The pure Brahmin as a figure and idea has historically been laden with contempt, distancing, and dehumanisation of the impure Dalit figure. Furthermore, members of stigmatised caste groups when they encounter dominant caste pride like that of the Brahmins in any workspace or educational institution, are made to feel isolated, ashamed, and inferior for their caste position.
The imposition of vegetarian food preferences in primary schools and religious myths believed by Brahmins as the representation of everyone’s beliefs are just a few examples of how this takes place. Such processes lead to an erasure of people’s culture and practices as well as subsume and distort their histories. Many classical art forms touted to be Brahmin heritage have been appropriated and distorted from the practices of marginalised caste hereditary performing communities like the Isai Vellalars.
Overall, the Brahmin gene paranoia is a contradictory complex of superiority victimhood where misrepresentation of history, glorification of an oppressive social order, and contemporary political upheavals interplay in a complex manner.
This paranoia brings out resentment against people from marginalised caste groups who attempt to progress in life through their constitutionally given rights, and in the process, it dehumanises them as inherently incapable and meant to do harsh menial labor.

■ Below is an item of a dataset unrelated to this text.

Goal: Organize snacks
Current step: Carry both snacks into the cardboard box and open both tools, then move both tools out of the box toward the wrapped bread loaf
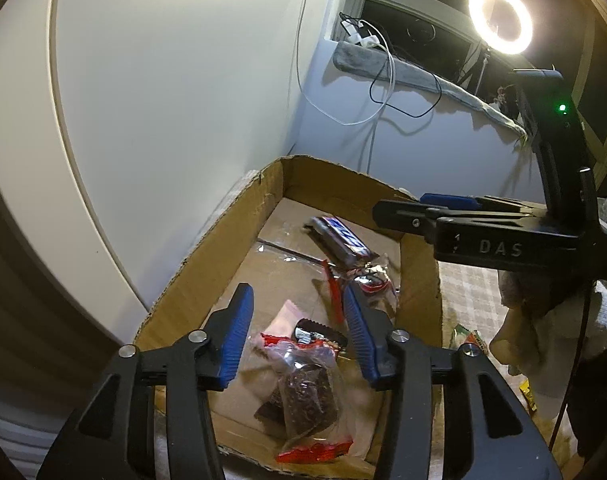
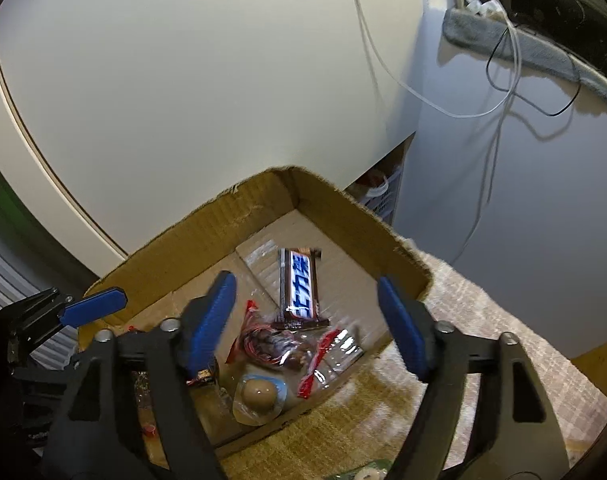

These outbursts play out in workplaces, educational institutions and in popular TV debates from time to time leading to isolation and hostility against many.
And in a country where a vast section of people do harsh, low paying jobs and toil everyday to make their livelihood, to take pride in studying and scoring marks and claim superiority over them as Brahmins is a cruel joke.
(Sumeet Samos hails from south Odisha. He recently completed MSc in Modern South Asian Studies from the University of Oxford. He is a young researcher and anti-caste activist and his research interests are Dalit Christians, cosmopolitan elites, student politics, and society and culture in Odisha.)